Problematic, he says? What about the violent and racist legacy left behind by the Black Panther Party, isn’t that “problematic?”
As Debbie Schlussel wrote back in 2006 when the hate group marked its 40th Anniversary:
It’s been a long 40 years under the Panthers reign of terror in America. The Black Panthers’ 40 years has been marked by violence, murder, cop-killing, anti-Semitism, anti-White racism, pan-Islamism and a host of other things that are no good for any free and democratic society.
She noted that a good number of the group’s members went on to become extremist Muslims, such as convicted cop killer Jamil Abdullah Al-Amin, AKA: H. Rap Brown, who bragged that “violence is as American as cherry pie,” and murdered a sheriff’s deputy before wounding another in 2000. The group was also known for highly offensive anti-white propaganda, created and published by Emory Douglas.
According to BOMB Magazine:
Throughout the late ’60s and ’70s, Douglas created posters and prints for reproduction in the Black Panther, all of which depicted the message of the movement. He positioned white establishment politicians as rats or devils or dismembered or killed, and black men and women and children toting machine guns with defiant fists raised, calling for the overthrow of a repressive sociopolitical paradigm. The message was a call to arms, maybe the last true propaganda art in this country.
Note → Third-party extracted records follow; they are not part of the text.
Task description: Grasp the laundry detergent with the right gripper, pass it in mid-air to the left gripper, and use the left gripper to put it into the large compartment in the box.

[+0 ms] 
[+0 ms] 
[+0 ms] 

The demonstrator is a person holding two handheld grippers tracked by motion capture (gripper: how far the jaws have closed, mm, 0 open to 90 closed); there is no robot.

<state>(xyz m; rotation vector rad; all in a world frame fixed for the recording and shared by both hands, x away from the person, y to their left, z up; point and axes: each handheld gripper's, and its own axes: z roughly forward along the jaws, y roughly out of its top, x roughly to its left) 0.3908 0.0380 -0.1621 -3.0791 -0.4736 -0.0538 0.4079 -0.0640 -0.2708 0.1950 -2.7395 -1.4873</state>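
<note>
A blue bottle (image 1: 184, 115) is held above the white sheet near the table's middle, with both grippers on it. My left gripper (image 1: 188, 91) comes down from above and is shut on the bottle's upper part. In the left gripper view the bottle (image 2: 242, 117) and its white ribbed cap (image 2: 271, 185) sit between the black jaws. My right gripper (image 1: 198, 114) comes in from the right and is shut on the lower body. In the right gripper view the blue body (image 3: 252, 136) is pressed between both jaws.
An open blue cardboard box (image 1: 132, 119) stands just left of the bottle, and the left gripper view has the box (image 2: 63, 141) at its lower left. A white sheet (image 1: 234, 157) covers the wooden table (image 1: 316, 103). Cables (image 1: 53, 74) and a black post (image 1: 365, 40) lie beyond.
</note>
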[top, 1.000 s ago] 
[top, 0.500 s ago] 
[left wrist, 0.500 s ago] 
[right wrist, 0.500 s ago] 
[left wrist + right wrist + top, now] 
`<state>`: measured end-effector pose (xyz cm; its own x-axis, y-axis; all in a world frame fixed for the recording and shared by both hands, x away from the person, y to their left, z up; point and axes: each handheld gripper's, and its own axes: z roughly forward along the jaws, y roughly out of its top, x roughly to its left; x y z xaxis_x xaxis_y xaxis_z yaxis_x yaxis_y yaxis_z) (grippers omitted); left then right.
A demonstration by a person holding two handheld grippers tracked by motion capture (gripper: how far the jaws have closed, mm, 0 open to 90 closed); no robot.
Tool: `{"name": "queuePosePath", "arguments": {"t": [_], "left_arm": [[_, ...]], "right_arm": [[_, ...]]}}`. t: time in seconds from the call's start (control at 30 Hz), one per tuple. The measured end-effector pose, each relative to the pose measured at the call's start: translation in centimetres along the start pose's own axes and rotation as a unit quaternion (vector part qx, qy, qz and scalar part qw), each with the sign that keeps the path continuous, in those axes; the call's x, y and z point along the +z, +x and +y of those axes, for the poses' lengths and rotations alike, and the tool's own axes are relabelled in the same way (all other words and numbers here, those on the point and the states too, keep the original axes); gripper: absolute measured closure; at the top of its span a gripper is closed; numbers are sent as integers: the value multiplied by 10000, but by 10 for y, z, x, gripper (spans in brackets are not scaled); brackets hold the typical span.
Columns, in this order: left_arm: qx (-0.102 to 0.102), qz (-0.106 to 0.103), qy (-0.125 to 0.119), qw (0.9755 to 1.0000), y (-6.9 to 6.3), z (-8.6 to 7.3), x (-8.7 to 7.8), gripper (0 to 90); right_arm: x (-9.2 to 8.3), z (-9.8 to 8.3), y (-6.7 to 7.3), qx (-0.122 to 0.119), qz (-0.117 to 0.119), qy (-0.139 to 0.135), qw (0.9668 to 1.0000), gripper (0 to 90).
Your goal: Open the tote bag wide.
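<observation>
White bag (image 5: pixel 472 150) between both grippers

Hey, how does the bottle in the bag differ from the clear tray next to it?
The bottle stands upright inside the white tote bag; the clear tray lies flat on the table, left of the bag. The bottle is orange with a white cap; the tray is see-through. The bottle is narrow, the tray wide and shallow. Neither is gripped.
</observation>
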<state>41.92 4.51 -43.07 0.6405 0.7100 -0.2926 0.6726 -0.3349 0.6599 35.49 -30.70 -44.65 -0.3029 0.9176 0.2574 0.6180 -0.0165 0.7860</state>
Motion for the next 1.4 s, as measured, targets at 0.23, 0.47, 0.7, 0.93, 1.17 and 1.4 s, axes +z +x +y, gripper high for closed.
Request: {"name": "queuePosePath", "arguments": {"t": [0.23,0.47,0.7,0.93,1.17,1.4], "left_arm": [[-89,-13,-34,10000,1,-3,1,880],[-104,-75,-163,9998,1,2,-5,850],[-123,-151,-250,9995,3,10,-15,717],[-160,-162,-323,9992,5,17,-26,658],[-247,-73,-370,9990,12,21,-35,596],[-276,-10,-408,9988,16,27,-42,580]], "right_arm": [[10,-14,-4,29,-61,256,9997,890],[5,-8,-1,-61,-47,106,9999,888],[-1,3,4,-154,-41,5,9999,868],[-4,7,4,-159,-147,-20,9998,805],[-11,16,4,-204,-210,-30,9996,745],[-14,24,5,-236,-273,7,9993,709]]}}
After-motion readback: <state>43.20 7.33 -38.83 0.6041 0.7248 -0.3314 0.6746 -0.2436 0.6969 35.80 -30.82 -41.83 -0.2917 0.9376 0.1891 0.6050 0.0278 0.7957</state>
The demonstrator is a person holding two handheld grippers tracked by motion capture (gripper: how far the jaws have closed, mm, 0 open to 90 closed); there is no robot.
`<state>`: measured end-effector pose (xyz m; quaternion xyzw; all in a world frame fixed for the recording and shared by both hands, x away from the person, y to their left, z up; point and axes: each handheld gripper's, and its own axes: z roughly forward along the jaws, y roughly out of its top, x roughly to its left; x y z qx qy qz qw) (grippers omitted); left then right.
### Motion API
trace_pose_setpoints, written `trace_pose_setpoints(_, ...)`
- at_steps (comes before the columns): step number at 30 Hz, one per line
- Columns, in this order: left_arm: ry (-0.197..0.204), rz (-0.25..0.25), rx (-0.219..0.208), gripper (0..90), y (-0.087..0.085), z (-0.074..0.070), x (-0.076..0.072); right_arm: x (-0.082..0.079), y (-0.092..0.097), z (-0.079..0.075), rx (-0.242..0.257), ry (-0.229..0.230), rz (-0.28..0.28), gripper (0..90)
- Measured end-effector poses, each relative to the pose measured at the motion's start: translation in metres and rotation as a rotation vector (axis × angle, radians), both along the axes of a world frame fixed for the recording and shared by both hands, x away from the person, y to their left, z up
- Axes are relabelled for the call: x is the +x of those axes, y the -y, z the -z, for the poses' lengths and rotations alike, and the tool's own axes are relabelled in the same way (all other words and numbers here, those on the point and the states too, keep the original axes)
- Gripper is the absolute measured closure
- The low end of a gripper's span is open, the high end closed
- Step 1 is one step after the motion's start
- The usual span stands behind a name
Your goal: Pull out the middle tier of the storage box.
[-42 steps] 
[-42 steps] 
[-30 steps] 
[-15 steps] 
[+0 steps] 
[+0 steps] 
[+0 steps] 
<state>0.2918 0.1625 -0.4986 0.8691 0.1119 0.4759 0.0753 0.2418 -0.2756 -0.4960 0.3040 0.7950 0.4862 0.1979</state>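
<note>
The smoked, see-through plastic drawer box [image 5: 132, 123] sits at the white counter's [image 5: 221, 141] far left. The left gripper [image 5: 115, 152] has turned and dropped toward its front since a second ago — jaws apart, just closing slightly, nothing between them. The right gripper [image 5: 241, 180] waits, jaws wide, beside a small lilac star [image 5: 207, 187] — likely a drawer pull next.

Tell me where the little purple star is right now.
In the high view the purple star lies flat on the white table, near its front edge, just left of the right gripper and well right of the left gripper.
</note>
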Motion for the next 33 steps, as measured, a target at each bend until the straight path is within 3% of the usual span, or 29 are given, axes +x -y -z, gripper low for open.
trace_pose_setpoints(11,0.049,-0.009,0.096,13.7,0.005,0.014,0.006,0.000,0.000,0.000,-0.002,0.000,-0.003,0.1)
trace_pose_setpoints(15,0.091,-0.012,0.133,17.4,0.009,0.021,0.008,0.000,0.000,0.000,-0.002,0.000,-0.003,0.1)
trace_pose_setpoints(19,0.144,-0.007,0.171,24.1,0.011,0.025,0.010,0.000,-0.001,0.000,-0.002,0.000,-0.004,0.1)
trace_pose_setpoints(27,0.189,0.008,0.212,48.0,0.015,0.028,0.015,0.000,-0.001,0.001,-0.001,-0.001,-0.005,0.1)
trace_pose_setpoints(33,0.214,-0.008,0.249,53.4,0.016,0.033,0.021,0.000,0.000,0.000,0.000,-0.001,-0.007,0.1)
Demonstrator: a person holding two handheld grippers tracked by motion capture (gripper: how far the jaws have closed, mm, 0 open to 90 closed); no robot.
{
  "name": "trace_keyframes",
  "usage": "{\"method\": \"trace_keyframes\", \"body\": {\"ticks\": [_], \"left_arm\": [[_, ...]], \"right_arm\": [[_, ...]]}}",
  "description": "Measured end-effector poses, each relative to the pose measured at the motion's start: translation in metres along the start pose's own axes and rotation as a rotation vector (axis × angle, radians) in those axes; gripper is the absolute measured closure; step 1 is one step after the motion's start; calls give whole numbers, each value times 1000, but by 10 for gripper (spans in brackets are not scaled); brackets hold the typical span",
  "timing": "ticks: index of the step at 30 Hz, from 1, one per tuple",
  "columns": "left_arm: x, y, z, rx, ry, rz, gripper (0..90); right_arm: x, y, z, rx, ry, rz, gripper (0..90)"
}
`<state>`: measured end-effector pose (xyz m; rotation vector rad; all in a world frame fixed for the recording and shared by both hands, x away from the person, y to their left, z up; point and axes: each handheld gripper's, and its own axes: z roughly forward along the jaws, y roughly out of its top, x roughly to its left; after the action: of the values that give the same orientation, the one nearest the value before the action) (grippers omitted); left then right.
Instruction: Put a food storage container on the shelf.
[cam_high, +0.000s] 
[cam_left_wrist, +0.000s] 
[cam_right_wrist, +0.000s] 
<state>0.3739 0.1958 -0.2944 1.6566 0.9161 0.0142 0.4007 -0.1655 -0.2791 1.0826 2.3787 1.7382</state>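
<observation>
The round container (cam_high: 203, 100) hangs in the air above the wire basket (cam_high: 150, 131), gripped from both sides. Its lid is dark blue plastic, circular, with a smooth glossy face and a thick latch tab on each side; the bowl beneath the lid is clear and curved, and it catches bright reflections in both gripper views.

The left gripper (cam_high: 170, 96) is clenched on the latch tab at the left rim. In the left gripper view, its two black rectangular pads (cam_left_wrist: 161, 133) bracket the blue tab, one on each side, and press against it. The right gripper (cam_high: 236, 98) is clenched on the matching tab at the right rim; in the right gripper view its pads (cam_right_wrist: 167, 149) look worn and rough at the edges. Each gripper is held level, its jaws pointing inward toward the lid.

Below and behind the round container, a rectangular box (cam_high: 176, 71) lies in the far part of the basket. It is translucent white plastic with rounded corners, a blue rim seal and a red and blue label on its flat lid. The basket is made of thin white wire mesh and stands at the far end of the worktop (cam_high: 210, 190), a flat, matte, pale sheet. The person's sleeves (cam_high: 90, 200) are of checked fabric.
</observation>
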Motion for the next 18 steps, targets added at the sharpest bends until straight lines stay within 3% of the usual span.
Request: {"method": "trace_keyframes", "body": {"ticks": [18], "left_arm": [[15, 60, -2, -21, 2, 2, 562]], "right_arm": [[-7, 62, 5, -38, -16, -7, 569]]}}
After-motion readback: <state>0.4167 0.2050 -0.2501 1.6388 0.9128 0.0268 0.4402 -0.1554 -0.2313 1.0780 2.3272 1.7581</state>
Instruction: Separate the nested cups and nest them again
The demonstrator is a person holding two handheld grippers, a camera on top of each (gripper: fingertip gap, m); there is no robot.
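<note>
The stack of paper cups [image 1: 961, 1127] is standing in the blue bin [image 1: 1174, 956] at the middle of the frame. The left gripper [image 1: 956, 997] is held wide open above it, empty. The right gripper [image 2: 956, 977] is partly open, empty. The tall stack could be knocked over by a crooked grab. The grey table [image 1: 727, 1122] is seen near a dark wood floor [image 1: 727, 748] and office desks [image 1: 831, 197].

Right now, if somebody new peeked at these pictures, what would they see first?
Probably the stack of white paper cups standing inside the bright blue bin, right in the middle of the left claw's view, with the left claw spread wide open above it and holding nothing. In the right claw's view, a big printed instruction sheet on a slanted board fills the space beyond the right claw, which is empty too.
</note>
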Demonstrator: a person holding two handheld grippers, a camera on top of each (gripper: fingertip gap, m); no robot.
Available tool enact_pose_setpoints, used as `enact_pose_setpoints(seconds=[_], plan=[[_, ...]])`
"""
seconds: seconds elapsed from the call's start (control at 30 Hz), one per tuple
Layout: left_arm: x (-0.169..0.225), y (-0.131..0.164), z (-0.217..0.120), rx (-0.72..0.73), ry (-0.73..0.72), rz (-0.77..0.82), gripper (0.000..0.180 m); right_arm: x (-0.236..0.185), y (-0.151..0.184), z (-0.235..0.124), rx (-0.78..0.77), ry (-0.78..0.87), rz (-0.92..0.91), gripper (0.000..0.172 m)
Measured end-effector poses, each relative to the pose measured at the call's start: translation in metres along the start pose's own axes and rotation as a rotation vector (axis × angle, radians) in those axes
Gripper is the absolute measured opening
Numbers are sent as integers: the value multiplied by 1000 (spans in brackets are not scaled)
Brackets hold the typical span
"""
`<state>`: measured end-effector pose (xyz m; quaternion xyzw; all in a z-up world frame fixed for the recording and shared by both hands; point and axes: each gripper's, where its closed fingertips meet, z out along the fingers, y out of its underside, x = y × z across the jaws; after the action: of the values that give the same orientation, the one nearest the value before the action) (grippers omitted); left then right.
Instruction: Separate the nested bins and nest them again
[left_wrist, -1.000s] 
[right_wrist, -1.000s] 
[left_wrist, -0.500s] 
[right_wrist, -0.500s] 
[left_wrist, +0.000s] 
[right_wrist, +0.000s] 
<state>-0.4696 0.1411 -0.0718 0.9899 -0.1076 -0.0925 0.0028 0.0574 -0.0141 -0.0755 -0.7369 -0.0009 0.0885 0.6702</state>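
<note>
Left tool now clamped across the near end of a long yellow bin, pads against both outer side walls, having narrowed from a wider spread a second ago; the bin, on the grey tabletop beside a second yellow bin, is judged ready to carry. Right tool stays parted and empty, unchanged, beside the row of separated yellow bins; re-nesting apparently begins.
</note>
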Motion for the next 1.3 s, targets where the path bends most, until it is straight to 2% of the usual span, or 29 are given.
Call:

“Problematic,” Chief Craig? You’re right, Beyoncé honoring such a hate-filled and racist organization is undoubtedly a problem, and the fact that you’re about to punish one of your officers for calling attention to it is an even bigger problem.
Here’s an idea – instead of attacking one of your own for calling out a double standard, why don’t you support his Constitutional rights? Oh that’s right, the 80 percent black majority in your city would have a fit, wouldn’t they?